◆ Task description: Repeat verbatim only the lines from the opening of the material below through the one that contains "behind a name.".

◆ Source data:
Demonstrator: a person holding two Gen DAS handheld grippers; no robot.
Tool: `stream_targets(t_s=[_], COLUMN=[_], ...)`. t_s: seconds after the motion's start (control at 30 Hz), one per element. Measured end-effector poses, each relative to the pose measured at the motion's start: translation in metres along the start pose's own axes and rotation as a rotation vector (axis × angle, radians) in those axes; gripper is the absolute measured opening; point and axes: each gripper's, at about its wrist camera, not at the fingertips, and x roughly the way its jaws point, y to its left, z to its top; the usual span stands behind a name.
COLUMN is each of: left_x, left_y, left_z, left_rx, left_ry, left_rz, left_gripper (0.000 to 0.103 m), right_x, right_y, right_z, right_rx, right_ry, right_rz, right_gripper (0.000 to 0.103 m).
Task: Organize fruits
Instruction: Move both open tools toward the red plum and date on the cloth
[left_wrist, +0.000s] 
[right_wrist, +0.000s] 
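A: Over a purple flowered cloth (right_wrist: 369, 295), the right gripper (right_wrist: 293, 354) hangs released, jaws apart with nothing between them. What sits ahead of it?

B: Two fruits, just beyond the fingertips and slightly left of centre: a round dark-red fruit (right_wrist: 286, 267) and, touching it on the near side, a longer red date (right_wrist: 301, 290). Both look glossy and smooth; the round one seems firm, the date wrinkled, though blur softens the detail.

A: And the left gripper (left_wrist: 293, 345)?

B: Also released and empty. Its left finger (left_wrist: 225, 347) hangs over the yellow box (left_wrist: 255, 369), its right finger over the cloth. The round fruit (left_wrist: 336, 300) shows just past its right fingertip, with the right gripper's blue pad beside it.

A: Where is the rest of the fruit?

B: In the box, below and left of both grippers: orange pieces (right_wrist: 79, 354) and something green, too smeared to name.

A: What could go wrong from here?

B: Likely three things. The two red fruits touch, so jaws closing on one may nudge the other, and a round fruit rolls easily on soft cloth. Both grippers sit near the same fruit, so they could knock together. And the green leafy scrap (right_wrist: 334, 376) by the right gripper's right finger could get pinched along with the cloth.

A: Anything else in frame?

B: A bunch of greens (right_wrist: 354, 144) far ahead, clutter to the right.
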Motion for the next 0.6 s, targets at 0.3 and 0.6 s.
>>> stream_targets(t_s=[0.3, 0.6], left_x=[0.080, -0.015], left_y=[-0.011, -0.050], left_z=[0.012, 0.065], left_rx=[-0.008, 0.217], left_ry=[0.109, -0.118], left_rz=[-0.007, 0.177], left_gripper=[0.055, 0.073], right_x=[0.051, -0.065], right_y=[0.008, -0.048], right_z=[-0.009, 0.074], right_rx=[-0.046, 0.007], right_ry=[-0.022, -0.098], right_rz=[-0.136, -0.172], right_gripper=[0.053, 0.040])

◆ Solution to this problem:
Demonstrator: a person holding two Gen DAS handheld grippers; no robot.
Tool: `stream_targets(t_s=[_], COLUMN=[_], ...)`. t_s: seconds after the motion's start (control at 30 Hz), one per element. Measured end-effector poses, each relative to the pose measured at the motion's start: translation in metres along the start pose's own axes and rotation as a rotation vector (axis × angle, radians) in those axes; gripper is the absolute measured opening; point and axes: each gripper's, at about its wrist camera, not at the fingertips, and x roughly the way its jaws point, y to its left, z to its top; the usual span stands behind a name.

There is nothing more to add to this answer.